Myrisha S. Lewis has written that male victims of contraceptive fraud, sexual assault, and statutory rape should not be "punished with child support liability, but instead receive compensation for the unauthorized use of their biological products." She argues that the policy of strict liability unjustly penalises male victims of sexual assault. She contrasts their status with that of voluntary sperm donors, who are exempt from child support liability.[12]

Igor Judge, Baron Judge
Igor Lord Judge, who gave a landmark ruling in relation to forced fatherhood.
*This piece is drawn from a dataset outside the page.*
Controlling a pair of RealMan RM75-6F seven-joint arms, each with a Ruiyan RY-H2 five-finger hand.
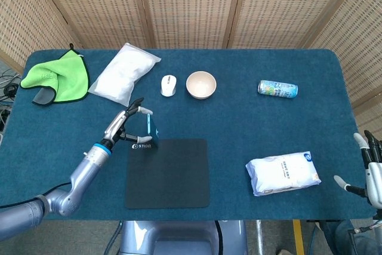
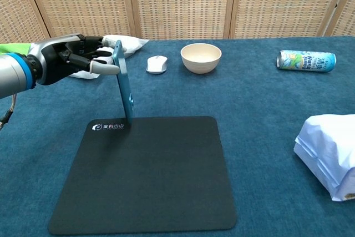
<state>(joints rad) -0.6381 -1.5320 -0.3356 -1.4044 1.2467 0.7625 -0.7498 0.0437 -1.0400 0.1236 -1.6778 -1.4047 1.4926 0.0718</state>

In a "landmark ruling" establishing the legal principle that a man's semen is his own property, Lord Chief Justice, Lord Judge, the most senior judge in England and Wales, ruled in favor of six unnamed men who sued the NHS for damages after their sperm samples were lost. The men were all cancer patients who had been advised to freeze their sperm due to the risk of chemotherapy damaging their fertility. Lord Judge, Master of the Rolls Sir Anthony Clarke, and Lord Justice Wilson ruled that the sperm samples were legally the property of the men, and dismissed the argument made by the NHS that the samples should be given the same status as discarded toenails or hair.[13]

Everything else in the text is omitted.